Within this material, find every line where the string "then" appears, and copy it out.

Given information |
§ §

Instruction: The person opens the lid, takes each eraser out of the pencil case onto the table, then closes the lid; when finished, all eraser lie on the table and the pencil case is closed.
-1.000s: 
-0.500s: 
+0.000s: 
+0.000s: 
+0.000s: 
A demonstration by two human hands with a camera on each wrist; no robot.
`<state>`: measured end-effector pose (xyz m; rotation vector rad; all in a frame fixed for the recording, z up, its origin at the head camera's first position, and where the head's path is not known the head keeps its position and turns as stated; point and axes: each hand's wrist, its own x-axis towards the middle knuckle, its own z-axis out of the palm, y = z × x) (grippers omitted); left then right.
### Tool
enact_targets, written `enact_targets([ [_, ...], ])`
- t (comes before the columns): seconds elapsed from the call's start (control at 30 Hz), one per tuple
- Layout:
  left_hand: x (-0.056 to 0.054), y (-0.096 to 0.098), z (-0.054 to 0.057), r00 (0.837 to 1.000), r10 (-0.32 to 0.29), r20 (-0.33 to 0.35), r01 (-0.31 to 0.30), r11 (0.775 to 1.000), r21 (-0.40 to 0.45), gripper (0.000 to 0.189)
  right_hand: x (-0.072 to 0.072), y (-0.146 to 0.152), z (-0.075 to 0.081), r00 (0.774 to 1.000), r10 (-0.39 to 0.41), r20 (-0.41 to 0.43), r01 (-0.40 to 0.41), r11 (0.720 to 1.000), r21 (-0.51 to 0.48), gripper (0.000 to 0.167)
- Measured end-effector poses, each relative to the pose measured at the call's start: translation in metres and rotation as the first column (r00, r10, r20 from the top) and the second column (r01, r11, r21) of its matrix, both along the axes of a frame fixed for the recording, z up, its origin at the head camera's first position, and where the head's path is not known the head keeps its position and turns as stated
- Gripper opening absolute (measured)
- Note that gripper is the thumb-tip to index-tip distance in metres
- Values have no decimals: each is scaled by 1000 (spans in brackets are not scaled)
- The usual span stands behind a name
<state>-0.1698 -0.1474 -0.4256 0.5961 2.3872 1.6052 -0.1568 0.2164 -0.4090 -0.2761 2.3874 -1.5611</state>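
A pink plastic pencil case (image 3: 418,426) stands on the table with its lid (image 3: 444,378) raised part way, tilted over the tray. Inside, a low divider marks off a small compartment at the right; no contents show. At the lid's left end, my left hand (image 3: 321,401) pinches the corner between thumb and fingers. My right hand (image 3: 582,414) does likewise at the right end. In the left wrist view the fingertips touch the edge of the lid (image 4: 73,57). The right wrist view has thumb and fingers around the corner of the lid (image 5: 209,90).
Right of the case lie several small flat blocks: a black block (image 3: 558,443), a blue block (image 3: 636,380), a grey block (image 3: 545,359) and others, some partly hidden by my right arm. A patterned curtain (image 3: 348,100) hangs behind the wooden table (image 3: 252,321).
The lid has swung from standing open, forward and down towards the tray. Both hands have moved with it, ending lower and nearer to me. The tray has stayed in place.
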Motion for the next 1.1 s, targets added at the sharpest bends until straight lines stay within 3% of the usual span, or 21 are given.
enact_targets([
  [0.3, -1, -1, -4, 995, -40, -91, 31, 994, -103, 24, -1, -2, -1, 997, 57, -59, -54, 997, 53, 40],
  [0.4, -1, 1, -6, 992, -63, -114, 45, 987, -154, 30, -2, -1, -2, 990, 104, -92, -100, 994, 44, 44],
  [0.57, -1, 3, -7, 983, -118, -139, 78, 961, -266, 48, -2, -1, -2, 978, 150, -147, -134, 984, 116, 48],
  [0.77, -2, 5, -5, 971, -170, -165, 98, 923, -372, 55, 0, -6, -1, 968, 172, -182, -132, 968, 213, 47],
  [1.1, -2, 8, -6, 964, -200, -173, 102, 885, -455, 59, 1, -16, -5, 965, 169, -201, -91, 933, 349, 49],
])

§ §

Exercise answer |
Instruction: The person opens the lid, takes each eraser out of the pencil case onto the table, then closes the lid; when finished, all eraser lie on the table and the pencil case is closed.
`<state>`: measured end-effector pose (xyz m; rotation vector rad; all in a frame fixed for the recording, z up, its origin at the head camera's first position, and where the head's path is not known the head keeps its position and turns as stated; point and axes: each hand's wrist, its own x-axis towards the middle knuckle, its own z-axis out of the palm, y = z × x) (grippers omitted); left then right.

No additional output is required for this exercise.